Action Area 3: Social protection and nutrition education
- Scale up the implementation of nutrition-sensitive social protection policies: ensure coherence between social protection and other sector programmes such as with agricultural production, livelihood diversification and local economic development; national supplementary food bank programmes provide weekly vouchers to each user for purchase of fresh fruits and vegetables from local farmers. Nutr-sens social prot pols are nothing but the social determinants of (mal)nutrtion that the UN system has NOT embraced. It is only secondarily about coherence; it is about the social determination!
- Better leverage of schools as a platform for food and nutrition education and enabling healthy diets: set and improve nutrition standards for school meals. What is leverage? Keep in mind that school meals are mostly an educational intervention (retention), not so much a nutritional one. (stunting is already done for… any data on improving wasting?)

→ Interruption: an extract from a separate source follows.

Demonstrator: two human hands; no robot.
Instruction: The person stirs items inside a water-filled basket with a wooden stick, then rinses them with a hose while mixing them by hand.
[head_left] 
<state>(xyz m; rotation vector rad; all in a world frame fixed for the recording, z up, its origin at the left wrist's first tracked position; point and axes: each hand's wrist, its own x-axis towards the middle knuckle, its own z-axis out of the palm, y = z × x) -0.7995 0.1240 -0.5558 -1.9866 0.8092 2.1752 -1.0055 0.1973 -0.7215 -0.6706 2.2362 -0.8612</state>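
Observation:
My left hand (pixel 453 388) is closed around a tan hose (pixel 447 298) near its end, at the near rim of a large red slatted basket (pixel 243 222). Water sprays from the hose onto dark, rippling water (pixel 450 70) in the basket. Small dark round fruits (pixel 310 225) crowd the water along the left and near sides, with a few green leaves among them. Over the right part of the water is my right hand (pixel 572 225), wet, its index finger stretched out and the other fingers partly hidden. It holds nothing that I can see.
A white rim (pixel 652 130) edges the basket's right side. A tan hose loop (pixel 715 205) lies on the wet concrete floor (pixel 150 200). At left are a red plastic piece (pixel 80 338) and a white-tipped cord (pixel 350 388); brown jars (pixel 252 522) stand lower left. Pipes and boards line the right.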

- Accelerate building nutrition capacity: increase the number and quality of nutrition professionals; train healthcare workers to better deliver nutrition action across the life-course. The key here is the content of the curricula. The ones currently there are biomedical and nutrient-centered. …not much help.
- Scale up the implementation of nutrition education interventions: implement easily understandable nutrition (front-of-pack) labelling on food products that supports consumers’ choices for healthy diets. Same as above: the content of this education is the key. Needs to change to include social determinants. Front of pack info is just a tiny part of the challenge (not very helpful for rural populations important sufferers of malnutrition)
Action Area 4: Trade and investment for improved nutrition
- Accelerate responsible and sustainable investments in nutrition: a minimum percentage of the overall national governmental yearly budget is set for nutrition interventions. Something to be said here about curbing Big Food/Big Soda investments in junk.
- Scale up the implementation of nutrition-sensitive trade policies: establish a national task force represented by different sectors for assessing the coherence between national trade policies and the implemented nutrition actions. FTAs have quite consistently been negative for nutrition. Throwing a task force at them (even if multisectoral) will do little. It is politico-economic issues that control these SECRET negotiations.
- Strengthen partnerships for data collection and development of tools: global institutions to continue to improve data collection and develop methods and indicators to better understand trade policy impacts on nutrition. What tools? Partnerships of EQUALS are certainly not the norm. Look at SUN… Data collection (only by global institutions?) on impacts of trade policies is a-posteriori, so, what good? Just chronicle negative impacts? Will that help in future negotiations?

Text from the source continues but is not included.